:: Action item ::
Reproduce the full listing as it stands. Images do not belong in the copy.

:: Data excerpt ::
★ ★ ★

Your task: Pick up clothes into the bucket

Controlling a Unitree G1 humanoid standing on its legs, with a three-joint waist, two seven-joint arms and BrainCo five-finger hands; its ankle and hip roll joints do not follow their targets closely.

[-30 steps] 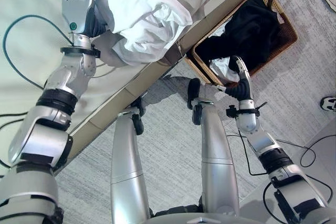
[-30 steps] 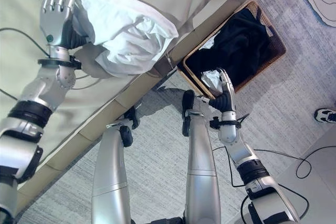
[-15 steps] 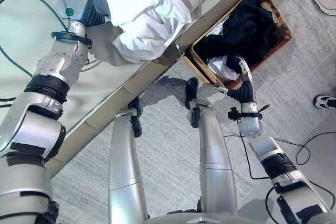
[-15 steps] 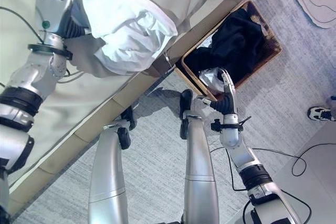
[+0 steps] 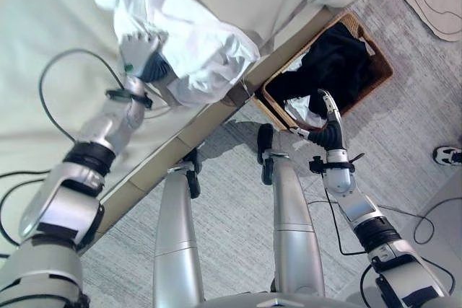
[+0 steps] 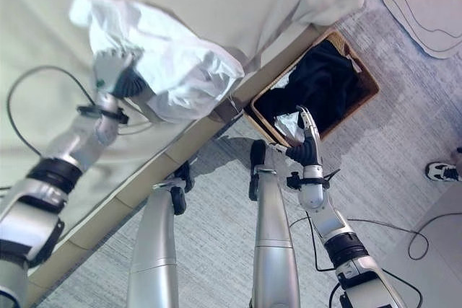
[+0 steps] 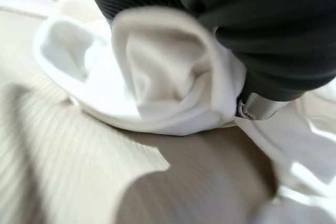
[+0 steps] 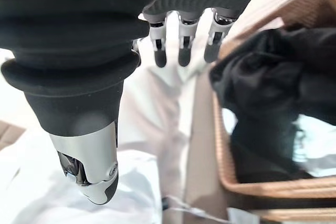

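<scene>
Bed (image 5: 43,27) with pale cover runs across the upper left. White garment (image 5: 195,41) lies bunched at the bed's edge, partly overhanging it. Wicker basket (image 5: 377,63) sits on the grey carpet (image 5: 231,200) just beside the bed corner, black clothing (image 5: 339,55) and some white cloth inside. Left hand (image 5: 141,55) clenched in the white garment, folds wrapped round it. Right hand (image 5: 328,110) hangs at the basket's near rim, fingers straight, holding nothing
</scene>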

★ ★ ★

:: Exercise solution ::
Your task: Pick up clothes into the bucket

Controlling a Unitree G1 humanoid standing on its legs, with a three-joint waist, two seven-joint arms and BrainCo five-finger hands; its ankle and hip roll joints do not follow their targets closely.

[-30 steps] 
[-30 steps] 
[-15 steps] 
[-15 steps] 
[+0 steps] 
[+0 steps] 
[+0 steps] 
[+0 steps] 

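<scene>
Bed (image 5: 43,27) with pale cover runs across the upper left. White garment (image 5: 195,41) lies bunched at the bed's edge, partly overhanging it. Wicker basket (image 5: 377,63) sits on the grey carpet (image 5: 231,200) just beside the bed corner, black clothing (image 5: 339,55) and some white cloth inside. Left hand (image 5: 141,55) clenched in the white garment, folds wrapped round it. Right hand (image 5: 328,110) hangs at the basket's near rim, fingers straight, holding nothing
</scene>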

No other output was requested.